The DENON DL-102 MONO Cartridge
The Denon DL-102 Mono cartridge, is an inexpensive introduction to high quality mono LP playback.I  have assembled this page from my personal experience.

 instruction sheet

Here is a link to my English translation of the Japanese instruction sheet shipped with the DL-102.

I purchased my DL-102 from Schopper in Switzerland.
It is also available from EIFL in Japan. I am not affiliated with any of these dealers.

DENON DL-102 REAR VIEW Basically, the DL-102 is a high output MONO moving coil cartridge which has incorporated both vertical compliance and a 0.7 mil radius stylus, making it compatible with stereo LP playback and is intended for playback of both Mono and Stereo Records. 

The DL-102 is NOT a stereo cartridge strapped internally for mono, but is specially designed to output a mono signal from a stereo LP, so there is no danger of damaging a modern LP by its use.  Denon's own instruction sheet states "The DL-102 is a monophonic output moving coil cartridge designed for monophonic replay as well as the monophonic playback of stereo recordings."
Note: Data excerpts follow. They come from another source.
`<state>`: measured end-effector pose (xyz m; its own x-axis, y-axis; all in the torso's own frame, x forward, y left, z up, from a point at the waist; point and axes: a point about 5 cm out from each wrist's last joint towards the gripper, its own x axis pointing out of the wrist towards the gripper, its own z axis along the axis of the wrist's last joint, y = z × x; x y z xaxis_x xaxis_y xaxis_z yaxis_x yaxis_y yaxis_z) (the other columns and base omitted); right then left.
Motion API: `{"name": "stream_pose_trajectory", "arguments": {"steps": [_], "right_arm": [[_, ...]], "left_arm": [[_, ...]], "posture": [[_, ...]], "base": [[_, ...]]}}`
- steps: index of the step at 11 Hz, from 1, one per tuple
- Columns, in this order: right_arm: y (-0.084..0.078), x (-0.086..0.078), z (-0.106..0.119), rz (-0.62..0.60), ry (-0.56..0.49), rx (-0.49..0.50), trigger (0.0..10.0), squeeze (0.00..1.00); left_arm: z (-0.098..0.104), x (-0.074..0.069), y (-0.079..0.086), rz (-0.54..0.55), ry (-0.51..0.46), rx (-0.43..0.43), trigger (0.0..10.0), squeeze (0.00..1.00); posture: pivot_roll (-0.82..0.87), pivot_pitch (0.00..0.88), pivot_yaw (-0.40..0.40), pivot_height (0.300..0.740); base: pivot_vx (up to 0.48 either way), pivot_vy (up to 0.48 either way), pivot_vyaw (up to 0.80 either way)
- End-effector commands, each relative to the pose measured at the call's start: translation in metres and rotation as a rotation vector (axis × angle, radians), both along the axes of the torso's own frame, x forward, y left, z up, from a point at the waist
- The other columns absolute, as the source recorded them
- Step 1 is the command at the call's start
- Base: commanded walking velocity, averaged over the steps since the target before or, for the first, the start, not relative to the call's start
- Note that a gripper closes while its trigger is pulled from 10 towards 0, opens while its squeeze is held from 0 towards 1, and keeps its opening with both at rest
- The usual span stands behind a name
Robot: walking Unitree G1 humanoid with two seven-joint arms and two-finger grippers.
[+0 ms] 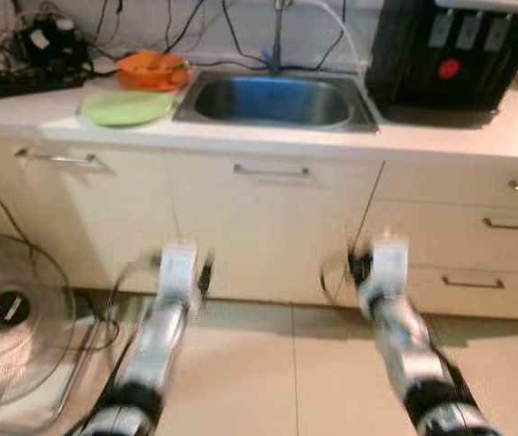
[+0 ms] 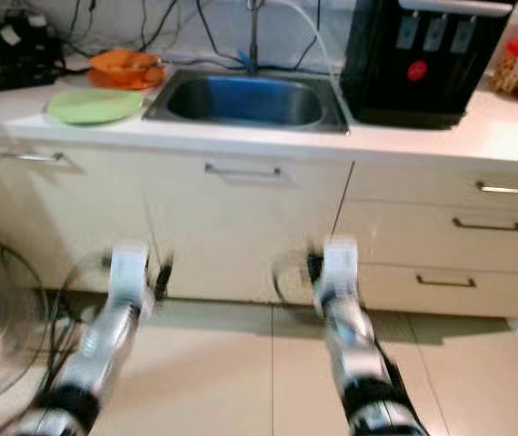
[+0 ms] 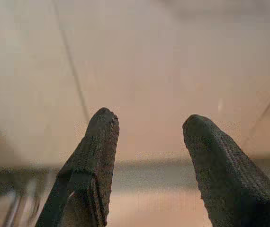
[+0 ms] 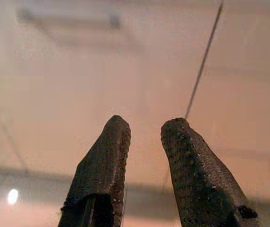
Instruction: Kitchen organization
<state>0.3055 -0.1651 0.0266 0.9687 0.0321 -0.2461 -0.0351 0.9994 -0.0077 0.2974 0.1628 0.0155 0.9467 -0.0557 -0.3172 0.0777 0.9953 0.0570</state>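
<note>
While both claws, left claw [image 3: 147,156] and right claw [image 4: 144,161], hang parted and empty, a flat green plate [image 1: 125,107] waits beside the steel sink [image 1: 277,102] on the white desk [image 1: 441,136].

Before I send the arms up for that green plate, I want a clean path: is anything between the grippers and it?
Yes. Both the left gripper and right gripper hang low before the cabinet doors; the green plate lies above on the countertop, whose front edge overhangs between.
</note>
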Motion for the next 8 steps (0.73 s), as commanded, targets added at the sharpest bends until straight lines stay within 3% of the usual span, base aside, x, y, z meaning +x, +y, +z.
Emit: {"name": "stream_pose_trajectory", "arguments": {"steps": [1, 2, 3, 4, 6, 8], "right_arm": [[-0.005, -0.016, -0.024, 0.02, 0.138, -0.009, 10.0, 0.0], [-0.011, -0.044, -0.054, 0.023, 0.299, -0.016, 10.0, 0.0], [-0.015, -0.058, -0.066, 0.0, 0.366, -0.01, 10.0, 0.0], [-0.024, -0.085, -0.086, -0.051, 0.486, 0.009, 10.0, 0.0], [-0.029, -0.117, -0.104, -0.087, 0.613, 0.031, 10.0, 0.0], [-0.027, -0.13, -0.112, -0.071, 0.678, 0.034, 10.0, 0.0]], "left_arm": [[-0.023, -0.018, 0.006, -0.007, 0.131, 0.032, 10.0, 0.0], [-0.05, -0.046, 0.014, 0.0, 0.274, 0.061, 10.0, 0.0], [-0.06, -0.058, 0.017, 0.006, 0.331, 0.057, 10.0, 0.0], [-0.079, -0.083, 0.023, 0.022, 0.444, 0.046, 10.0, 0.0], [-0.095, -0.111, 0.03, 0.058, 0.57, 0.043, 10.0, 0.0], [-0.099, -0.119, 0.034, 0.068, 0.604, 0.04, 10.0, 0.0]], "posture": [[0.16, 0.014, -0.021, 0.74], [0.17, 0.012, -0.021, 0.74], [0.17, 0.011, -0.021, 0.74], [0.16, 0.005, -0.017, 0.74], [0.16, 0.0, -0.012, 0.74], [0.15, 0.0, -0.009, 0.74]], "base": [[0.0, 0.0, 0.0], [0.0, 0.0, 0.0], [0.0, 0.0, 0.0], [0.0, 0.0, 0.0], [0.0, 0.0, 0.0], [0.0, 0.0, 0.0]]}}
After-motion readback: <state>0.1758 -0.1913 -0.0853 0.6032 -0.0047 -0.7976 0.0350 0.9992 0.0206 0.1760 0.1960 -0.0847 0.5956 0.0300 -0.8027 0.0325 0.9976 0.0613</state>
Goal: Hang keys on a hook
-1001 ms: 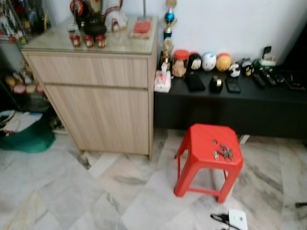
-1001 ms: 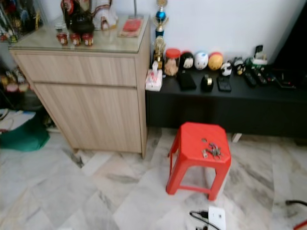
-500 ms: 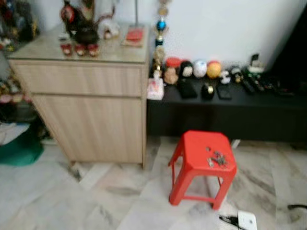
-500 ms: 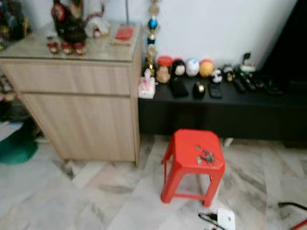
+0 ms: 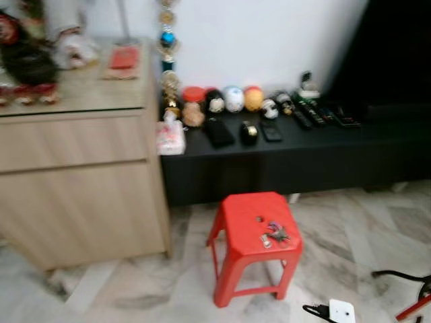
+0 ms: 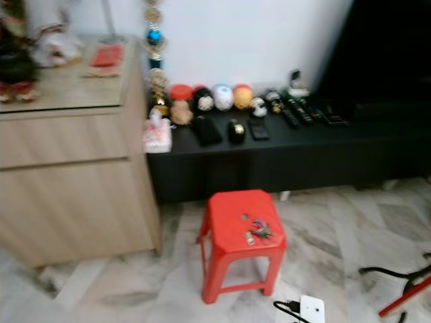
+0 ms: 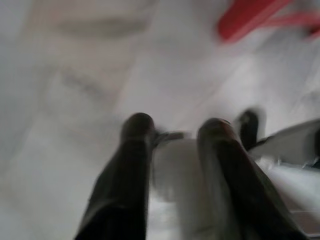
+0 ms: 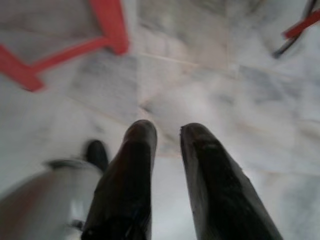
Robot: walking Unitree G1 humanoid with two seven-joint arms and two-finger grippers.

As can be seen in this photo, the cartridge consists of a single solenoid wound moving coil mounted between fixed parallel pole pieces. 

The pole piece faces are oriented at a  90° angle to the horizontal axis of the cantilever resulting in the cartridge producing its maximum output from lateral stylus motion, as is required for mono reproduction.

Stylus motions with angular displacement other than 90° to the horizontal axis, produces progressively diminished output, with a distinct null when the stylus motion is vertical

This  graph shows the cartridge's measured  response to 100 Hz lateral and vertical modulation from the CBS STR100 test record. The yellow trace shows the cartridge's output from 100 Hz horizontal modulation of the stylus while the blue trace shows the much diminished (-27 dB) output from 100 Hz vertical modulation.  With careful adjustment of azimuth for a well defined null, the vertical output component could have been reduced further. Also visible above are the second and third harmonics appearing at 200 and 300 Hz respectively. The blips at 180 Hz and 240 Hz are hum related artifacts of the test setup and can be ignored.

I made these measurements with the cartridge mounted in a REGA RB300 which works ok but is probably not enough mass for the DL-102s fairly low compliance. Use in the REGA arm requires adding additional mass to its counterweight to balance its substantial 13 gram bulk.

This graph shows the cartridge's measured frequency response from 500 to 20,000 Hz. (The response below 500 Hz is not shown here due to the test record used but it does extend down to 20 Hz with a gentle rise of about 1.5 dB relative to 1 KHz.)
Denon spec.'s the DL-102 frequency response from 50 to 10,000 Hz ± 2 dB. The actual measurements show that if the amplitude window is enlarged, the response could be easily specified from 20 to 20,000 Hz ± 3 dB. The top (blue) trace is the output of the cartridge loaded by 47,000 ohms, which is the nominal input impedance of most moving magnet phono stages. The lower trace (red) shows the output of the cartridge loaded with Denon's recommended value of 1,000 ohms.

Although the DL-102 is a moving coil cartridge, it's high output voltage of  3.0 mV makes it more suitable for moving magnet than moving coil phono stages and in fact will overload most mc step-ups including transformers and head amps. 

DENON DL-102 Suggested Connection The output terminals of the cartridge consist of a pair of extra long gold contact pins which facilitate easy parallel connection within a conventional stereo head shell. The use of cheesy cartridge clips like the ones pictured here, make it a simple matter to stack the hot and cold wires of the left and right channels on the long pins, conveniently connecting the mono signal to both stereo channels. 

The cartridges output polarity is not specified by Denon and may vary from one sample to the next. To determine absolute polarity, my recommendation would be, to observe the cartridge's output with an oscilloscope, while playing a known record.